Pero no solamente en reuniones literarias era un privilegio estar con él. También su charla informal, de amigo, cuando una vez terminadas las deliberaciones, teníamos frente a un café, eran gratificantes. Anécdotas sobre su docencia, comentarios pamploneses y recuerdos familiares que unas veces lamentábamos y otras reíamos de buena gana me lo hicieron cercano, como un igual, aunque supiera que estaba muy por encima de mí.

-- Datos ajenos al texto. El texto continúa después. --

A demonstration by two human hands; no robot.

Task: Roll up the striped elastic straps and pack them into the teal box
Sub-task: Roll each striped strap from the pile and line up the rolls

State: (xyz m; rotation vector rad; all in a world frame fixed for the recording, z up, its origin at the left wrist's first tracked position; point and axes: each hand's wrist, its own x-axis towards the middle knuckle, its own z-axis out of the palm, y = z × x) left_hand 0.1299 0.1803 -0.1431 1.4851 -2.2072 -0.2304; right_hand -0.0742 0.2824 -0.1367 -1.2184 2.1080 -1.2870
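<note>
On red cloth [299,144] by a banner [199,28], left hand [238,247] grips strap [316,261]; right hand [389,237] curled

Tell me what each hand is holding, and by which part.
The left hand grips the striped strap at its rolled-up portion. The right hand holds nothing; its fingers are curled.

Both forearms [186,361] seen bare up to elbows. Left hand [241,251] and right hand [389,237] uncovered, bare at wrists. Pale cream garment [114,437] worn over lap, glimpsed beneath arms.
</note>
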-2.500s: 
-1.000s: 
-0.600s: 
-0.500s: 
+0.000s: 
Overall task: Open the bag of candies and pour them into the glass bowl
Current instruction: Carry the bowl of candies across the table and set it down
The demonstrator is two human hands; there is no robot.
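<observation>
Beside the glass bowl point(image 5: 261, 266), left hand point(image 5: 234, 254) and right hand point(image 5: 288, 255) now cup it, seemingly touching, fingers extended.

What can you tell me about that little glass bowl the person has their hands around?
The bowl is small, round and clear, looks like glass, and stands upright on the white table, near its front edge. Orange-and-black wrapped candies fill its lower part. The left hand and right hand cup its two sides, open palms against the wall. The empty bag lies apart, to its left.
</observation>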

Tomás se nos ha ido. Se nos ha ido al cielo, y si desde allí se puede ver lo que atrás ha quedado, verá el vacío tan grande que su marcha ha dejado, pero también el afecto que los que le conocimos le hemos profesado. Afecto que sin duda mereció.
Nunca seré capaz de presentar un libro como él lo hacía, ni de dar sus amenas charlas a cualquier público, pero sí de recordar aquellos encuentros tan agradables, que más que un trabajo eran placer con él a nuestro lado.
Un afectuoso saludo a su esposa e hijas. Seguramente él era como era porque las tuvo a su lado.